» What needs to be done:
In the data below, find every line with the word "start" and copy it.

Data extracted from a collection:
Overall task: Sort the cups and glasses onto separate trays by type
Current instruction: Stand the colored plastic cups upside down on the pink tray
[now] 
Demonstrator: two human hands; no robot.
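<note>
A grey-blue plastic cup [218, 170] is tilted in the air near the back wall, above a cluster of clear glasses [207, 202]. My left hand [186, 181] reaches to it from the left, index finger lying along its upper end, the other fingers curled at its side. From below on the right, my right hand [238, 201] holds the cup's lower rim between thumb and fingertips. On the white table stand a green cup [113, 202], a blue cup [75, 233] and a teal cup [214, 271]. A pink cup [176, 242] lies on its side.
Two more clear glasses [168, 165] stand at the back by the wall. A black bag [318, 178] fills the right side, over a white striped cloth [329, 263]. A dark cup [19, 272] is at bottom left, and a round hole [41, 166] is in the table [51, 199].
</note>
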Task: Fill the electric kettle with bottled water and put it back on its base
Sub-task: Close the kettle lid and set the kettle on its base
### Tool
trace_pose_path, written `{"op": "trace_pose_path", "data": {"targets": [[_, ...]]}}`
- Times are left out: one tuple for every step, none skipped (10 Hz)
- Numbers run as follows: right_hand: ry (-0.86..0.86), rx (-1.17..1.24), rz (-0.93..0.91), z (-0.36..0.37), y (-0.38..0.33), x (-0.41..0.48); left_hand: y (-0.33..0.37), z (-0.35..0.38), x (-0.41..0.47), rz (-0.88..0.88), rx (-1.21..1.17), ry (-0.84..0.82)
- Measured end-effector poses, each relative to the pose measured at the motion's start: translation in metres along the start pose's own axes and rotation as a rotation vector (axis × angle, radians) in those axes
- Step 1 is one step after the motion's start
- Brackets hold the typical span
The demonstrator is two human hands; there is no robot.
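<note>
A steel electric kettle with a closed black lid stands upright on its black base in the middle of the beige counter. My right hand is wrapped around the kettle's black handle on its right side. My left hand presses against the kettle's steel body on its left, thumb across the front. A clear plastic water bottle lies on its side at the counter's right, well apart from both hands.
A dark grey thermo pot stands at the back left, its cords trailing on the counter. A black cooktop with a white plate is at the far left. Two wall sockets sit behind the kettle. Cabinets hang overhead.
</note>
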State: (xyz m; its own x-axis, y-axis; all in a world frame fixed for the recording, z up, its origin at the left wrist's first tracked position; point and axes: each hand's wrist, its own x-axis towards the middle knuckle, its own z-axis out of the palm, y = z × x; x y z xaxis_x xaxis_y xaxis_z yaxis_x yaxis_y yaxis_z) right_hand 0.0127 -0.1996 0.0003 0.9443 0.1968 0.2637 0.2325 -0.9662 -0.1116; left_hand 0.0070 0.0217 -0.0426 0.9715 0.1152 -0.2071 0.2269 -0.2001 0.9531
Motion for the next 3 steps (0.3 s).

» Exercise output:
- Measured end-effector poses, each relative to the pose measured at the motion's start: translation in metres along the start pose's own axes and rotation as a rotation vector (axis × angle, radians) in those axes
- Step 1 is one step after the motion's start

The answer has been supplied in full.